▶ [TASK REQUIREMENTS]
Only text is carried over. Reproduce the entries below exactly.

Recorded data
:::::

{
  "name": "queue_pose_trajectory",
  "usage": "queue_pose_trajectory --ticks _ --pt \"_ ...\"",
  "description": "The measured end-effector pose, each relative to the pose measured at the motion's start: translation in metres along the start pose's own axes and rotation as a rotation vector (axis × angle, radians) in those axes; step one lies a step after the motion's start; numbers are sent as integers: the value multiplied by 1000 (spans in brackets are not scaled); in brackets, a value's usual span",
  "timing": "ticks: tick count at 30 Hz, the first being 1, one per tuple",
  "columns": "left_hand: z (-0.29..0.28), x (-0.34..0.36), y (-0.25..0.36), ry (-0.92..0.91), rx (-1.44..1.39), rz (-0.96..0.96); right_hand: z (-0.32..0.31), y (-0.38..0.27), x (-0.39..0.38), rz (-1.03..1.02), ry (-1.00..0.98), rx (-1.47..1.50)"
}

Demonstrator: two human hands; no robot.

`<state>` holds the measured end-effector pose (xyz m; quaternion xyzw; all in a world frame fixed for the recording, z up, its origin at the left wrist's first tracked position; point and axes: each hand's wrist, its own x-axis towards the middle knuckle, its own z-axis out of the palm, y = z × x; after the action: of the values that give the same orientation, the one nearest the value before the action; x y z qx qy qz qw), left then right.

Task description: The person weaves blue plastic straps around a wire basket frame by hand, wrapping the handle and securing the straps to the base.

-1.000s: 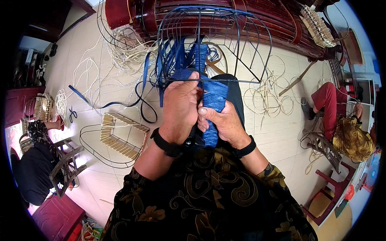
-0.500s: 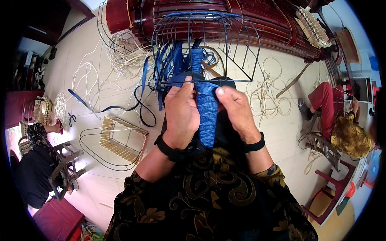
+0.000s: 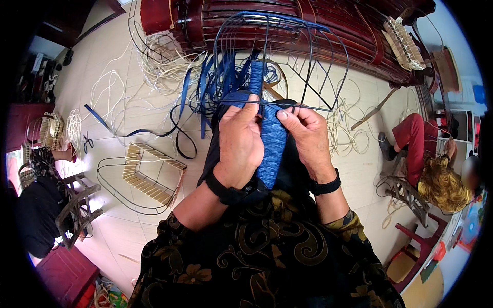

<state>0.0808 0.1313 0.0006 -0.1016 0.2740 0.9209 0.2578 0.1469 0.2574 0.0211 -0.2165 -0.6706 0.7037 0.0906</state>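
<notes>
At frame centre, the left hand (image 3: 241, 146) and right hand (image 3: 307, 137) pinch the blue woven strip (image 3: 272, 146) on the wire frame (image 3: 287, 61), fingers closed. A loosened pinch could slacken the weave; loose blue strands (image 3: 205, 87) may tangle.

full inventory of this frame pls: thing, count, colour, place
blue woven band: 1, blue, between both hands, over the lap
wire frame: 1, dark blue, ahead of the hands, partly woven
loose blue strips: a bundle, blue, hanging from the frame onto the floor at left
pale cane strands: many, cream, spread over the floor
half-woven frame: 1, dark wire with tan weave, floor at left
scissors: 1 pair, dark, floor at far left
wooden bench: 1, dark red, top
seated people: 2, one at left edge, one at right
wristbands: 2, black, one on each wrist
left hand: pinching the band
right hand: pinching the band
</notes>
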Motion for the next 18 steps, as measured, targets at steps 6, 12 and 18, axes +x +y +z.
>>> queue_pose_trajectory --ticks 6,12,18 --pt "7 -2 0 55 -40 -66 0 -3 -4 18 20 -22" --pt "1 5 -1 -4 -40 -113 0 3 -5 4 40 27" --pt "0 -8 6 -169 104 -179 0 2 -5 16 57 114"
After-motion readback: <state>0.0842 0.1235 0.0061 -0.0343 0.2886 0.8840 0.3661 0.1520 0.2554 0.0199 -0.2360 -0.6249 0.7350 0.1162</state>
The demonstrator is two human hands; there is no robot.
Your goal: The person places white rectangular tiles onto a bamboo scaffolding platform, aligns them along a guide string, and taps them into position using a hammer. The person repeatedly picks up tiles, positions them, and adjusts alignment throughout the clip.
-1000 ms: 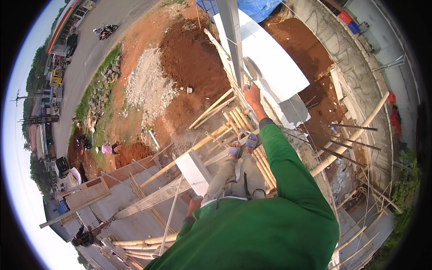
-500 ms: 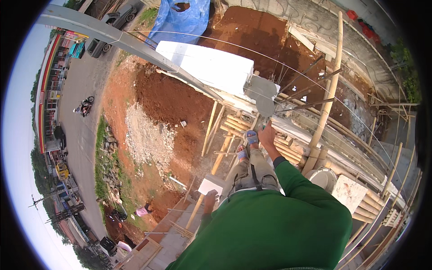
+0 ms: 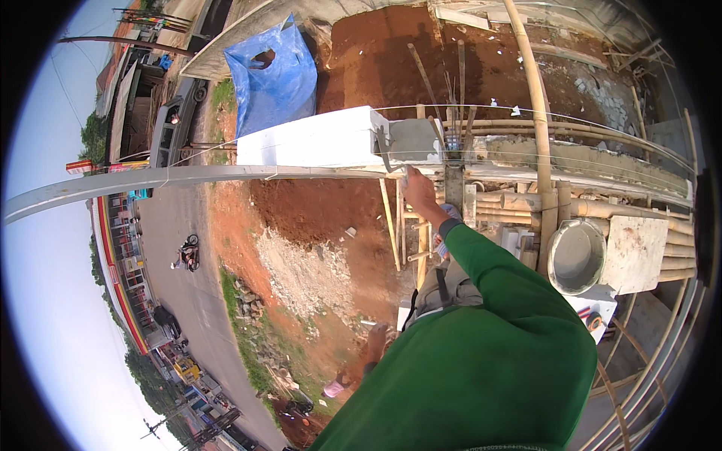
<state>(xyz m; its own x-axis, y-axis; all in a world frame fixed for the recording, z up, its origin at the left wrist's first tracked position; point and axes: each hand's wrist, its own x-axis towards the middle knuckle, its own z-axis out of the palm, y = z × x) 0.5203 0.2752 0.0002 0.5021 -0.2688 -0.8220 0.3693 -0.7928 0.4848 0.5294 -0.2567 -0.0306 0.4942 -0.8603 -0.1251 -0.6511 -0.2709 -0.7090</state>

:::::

▶ [EXERCISE RESPONSE]
{
  "name": "queue_pose_trajectory",
  "usage": "queue_pose_trajectory --ticks _ --pt \"_ ...\"",
  "description": "The measured end-effector pose, each relative to the pose measured at the motion's start: translation in metres along the start pose's own axes and rotation as a rotation vector (axis × angle, radians) in those axes; step one lies a step after the motion's start; numbers are sent as integers: the value multiplied by 1000 (spans in brackets are not scaled); in brackets, a value's usual span",
  "timing": "ticks: tick count at 30 Hz, the first being 1, one per tuple",
  "columns": "left_hand: z (-0.29..0.28), x (-0.34..0.36), y (-0.25..0.36), ry (-0.92..0.91), rx (-1.44..1.39), rz (-0.96..0.96); right_hand: z (-0.32..0.31), y (-0.38..0.27), x (-0.39..0.38), rz (-1.03..1.02), ry (-1.00..0.98), rx (-1.47..1.50)"
}

Demonstrator: two human hands; no robot.

`<state>` holds the measured end-effector pose (xyz m; quaternion xyzw; all in a world frame fixed for the recording, z up, its origin at the left wrist's first tracked position; point and axes: each hand's wrist, its own x-axis towards the middle knuckle, its own z-axis out of the palm, y = z × x; after the action: of the values that give the same orientation, the one nearest the value before the action; x y z qx qy qz qw), left then right.

Task description: The person weaves blue plastic straps around a wire basket frame by hand, wrapping the handle and securing the straps to the base.

-1.000s: 
-0.500s: 
+0.000s: 

<state>0.0808 0.1313 0.0006 -0.1016 0.2740 0.9209 0.2578 0.1469 0.2574 0.0211 -0.2165 -0.6706 0.7037 0.0906</state>
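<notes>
At frame centre, the left hand (image 3: 241, 146) and right hand (image 3: 307, 137) pinch the blue woven strip (image 3: 272, 146) on the wire frame (image 3: 287, 61), fingers closed. A loosened pinch could slacken the weave; loose blue strands (image 3: 205, 87) may tangle.

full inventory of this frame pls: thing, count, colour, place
blue woven band: 1, blue, between both hands, over the lap
wire frame: 1, dark blue, ahead of the hands, partly woven
loose blue strips: a bundle, blue, hanging from the frame onto the floor at left
pale cane strands: many, cream, spread over the floor
half-woven frame: 1, dark wire with tan weave, floor at left
scissors: 1 pair, dark, floor at far left
wooden bench: 1, dark red, top
seated people: 2, one at left edge, one at right
wristbands: 2, black, one on each wrist
left hand: pinching the band
right hand: pinching the band
</notes>
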Motion for the next 18 steps, as measured, targets at steps 6, 12 and 18, axes +x +y +z.
>>> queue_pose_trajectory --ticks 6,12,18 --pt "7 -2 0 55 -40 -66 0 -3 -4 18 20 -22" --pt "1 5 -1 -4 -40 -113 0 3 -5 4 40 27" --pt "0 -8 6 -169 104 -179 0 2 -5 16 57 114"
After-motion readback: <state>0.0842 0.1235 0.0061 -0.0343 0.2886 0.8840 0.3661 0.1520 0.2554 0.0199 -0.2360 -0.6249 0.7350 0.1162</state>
The demonstrator is two human hands; there is no robot.
Your goal: The person places white rectangular tiles onto a bamboo scaffolding platform, aligns them along a guide string, and taps them into position using a hammer. The person repeatedly picks up tiles, positions them, and adjusts alignment throughout the clip.
-1000 ms: 
-500 ms: 
+0 ms: 
<state>(xyz m; its own x-axis, y-axis; all in a world frame fixed for the recording, z up, its origin at the left wrist's first tracked position; point and axes: each hand's wrist, its own x-axis towards the middle knuckle, its own z-axis out of the palm, y = z × x) 0.5203 0.2752 0.0002 0.5021 -0.2688 -0.8220 0.3693 -0.7928 0.4848 0.5294 -0.2567 -0.0306 0.4942 -0.8603 -0.1251 -0.6511 -0.2709 -0.7090</state>

Whatever the exercise asked has now been answered.